= Gednap =

GEDNAP is the acronym for German DNA Profiling and was used in the early nineties in analogy to EDNAP (European DNA Profiling, a working group of the International Society for Forensic Genetics (ISFG) for the first time in the course of the proficiency tests organized by the German Stain Commission, a Joint Commission of University Institutes of Legal Medicine and Police Institutes of Forensic Sciences in Germany.

After the introduction of DNA markers Prof. Bernd Brinkmann, at that time the director of the Institute of Legal Medicine in Münster (Germany) was appointed by the Stain Commission as Director of the GEDNAP proficiency testing scheme. After his retirement in 2007 Bernd Brinkmann founded the Institute of Forensic Genetics, serving as managing director of the GEDNAP Proficiency test program. Since 2023 the GEDNAP proficiency tests are organized by the Institute of forensic molecular genetics, based in Emsdetten.
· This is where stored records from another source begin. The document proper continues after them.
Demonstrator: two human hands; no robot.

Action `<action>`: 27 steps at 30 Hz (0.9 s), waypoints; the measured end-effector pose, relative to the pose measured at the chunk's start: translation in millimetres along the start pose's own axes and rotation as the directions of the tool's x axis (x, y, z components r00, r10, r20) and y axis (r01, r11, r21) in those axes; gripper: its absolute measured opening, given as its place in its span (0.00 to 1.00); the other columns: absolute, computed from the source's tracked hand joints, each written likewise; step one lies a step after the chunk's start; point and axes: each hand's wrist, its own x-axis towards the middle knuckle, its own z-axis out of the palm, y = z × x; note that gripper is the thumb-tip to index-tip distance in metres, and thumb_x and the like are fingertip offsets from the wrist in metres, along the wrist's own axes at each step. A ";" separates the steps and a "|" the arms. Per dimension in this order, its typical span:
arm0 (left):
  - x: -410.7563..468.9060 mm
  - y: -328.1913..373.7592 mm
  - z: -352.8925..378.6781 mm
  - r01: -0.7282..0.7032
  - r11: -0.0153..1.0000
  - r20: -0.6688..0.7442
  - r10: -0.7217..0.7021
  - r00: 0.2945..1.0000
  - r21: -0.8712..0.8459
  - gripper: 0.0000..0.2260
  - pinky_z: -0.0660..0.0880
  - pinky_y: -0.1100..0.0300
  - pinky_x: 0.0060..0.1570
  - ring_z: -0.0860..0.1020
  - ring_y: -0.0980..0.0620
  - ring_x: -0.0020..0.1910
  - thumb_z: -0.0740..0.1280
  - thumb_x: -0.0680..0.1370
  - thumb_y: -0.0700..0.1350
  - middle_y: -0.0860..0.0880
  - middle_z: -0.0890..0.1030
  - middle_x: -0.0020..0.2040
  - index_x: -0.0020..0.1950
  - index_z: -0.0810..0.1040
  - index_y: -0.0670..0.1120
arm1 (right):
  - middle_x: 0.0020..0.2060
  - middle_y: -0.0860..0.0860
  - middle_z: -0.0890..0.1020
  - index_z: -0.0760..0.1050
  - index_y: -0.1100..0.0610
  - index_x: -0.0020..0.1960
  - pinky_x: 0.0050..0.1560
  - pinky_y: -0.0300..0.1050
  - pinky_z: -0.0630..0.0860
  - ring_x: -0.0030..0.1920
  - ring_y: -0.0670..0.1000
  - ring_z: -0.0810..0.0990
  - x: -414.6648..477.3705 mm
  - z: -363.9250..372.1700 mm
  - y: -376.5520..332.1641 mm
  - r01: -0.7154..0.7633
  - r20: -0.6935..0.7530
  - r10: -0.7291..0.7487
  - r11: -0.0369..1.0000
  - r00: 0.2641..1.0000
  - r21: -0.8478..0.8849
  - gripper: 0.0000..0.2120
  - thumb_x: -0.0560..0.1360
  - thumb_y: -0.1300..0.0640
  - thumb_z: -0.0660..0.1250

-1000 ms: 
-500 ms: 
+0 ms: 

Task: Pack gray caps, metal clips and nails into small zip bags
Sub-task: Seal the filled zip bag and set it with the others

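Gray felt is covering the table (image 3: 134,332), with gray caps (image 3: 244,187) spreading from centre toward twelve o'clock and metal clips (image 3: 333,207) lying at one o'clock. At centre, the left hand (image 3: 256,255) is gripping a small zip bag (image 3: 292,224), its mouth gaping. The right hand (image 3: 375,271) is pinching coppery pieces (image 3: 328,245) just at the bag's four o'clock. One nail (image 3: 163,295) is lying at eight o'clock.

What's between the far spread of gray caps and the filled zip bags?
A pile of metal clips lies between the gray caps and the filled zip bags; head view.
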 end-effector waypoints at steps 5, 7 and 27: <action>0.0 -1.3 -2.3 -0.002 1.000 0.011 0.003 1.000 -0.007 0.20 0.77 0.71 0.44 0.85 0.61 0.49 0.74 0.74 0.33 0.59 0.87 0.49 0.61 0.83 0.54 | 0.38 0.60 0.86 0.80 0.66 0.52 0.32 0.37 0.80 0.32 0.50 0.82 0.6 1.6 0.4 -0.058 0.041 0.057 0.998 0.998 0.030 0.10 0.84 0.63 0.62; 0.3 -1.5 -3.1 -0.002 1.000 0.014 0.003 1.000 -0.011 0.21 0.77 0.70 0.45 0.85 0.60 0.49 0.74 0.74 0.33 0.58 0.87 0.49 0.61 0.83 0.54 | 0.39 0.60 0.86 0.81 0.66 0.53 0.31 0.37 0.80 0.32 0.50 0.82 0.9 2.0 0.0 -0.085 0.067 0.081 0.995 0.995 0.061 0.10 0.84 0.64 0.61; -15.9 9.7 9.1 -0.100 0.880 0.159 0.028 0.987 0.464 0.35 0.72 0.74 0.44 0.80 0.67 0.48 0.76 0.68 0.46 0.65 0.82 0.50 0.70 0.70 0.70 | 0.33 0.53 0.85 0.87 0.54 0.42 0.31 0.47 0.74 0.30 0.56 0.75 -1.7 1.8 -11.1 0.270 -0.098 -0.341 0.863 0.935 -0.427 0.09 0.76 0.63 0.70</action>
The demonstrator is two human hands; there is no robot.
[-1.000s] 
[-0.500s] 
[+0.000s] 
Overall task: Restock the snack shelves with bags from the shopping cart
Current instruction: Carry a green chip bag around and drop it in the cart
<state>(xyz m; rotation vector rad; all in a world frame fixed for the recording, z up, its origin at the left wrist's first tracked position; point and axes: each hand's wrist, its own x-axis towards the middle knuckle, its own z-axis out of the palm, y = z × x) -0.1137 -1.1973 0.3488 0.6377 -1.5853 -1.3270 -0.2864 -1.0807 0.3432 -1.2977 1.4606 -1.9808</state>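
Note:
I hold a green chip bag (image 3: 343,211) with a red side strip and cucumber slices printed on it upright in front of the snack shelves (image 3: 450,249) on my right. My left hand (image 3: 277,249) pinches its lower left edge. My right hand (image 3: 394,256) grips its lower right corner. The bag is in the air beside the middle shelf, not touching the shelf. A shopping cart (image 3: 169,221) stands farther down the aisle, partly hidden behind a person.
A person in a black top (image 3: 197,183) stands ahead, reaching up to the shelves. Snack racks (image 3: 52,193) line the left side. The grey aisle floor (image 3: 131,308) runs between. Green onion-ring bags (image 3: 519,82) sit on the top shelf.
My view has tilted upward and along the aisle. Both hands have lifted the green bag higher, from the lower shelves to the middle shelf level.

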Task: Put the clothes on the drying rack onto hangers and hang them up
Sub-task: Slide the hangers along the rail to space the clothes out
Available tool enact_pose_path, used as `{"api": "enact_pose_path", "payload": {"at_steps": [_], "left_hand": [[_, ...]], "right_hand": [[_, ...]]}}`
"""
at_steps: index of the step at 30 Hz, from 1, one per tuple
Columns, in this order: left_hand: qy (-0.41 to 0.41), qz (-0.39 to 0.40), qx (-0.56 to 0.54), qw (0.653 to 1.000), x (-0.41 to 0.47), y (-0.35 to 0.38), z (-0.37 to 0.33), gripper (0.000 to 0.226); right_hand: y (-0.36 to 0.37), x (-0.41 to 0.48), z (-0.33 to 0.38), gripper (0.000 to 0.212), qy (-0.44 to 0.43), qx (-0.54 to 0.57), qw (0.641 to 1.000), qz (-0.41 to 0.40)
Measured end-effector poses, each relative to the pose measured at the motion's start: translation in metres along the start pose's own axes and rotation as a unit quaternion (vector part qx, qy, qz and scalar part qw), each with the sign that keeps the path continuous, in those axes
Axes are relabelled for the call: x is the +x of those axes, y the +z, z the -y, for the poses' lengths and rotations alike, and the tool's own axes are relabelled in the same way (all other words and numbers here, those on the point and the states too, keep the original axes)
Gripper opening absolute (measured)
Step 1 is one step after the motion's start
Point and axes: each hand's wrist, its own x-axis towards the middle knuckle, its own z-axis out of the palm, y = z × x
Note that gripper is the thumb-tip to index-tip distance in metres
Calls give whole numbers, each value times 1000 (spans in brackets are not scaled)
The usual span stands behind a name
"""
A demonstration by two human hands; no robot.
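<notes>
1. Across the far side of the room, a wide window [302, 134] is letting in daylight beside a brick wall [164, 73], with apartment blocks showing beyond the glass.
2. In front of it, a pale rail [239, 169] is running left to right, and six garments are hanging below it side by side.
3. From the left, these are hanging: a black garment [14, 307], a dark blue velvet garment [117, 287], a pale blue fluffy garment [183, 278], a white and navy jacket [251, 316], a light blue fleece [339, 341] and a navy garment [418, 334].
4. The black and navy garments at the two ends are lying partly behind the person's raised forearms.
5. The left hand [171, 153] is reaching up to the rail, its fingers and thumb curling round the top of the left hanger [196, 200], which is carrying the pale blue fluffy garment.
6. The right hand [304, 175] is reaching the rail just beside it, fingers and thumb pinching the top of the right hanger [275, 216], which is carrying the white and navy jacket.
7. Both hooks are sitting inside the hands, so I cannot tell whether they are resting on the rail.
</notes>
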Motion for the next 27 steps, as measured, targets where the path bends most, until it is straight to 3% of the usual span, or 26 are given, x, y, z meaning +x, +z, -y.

From 2010 until his death in 2022, Prof. Peter M. Schneider served as chairman of the Stain Commission. The Stain Commission has published guidance documents on topics relevant in the field of forensic genetics for the German-speaking countries, such as "Recommendations on the interpretation of mixed stains" addressing the application of biostatistical methods for calculating the strength of the evidence of mixed DNA profiles.

The aim of GEDNAP is to offer forensic laboratories the opportunity to participate regularly in certified proficiency tests. The certificate documents that a certain number of biological samples of human origin has successfully been typed with a certain number of DNA markers routinely applied in forensic DNA profiling. Two GEDNAP proficiency tests are offered each year. The participants receive three reference samples and four casework-like stains. These include human body fluid samples, such as blood, semen and saliva, as well as mixtures of such samples. The results of the GEDNAP proficiency testing exercises are presented at the annually held German Stain Workshops.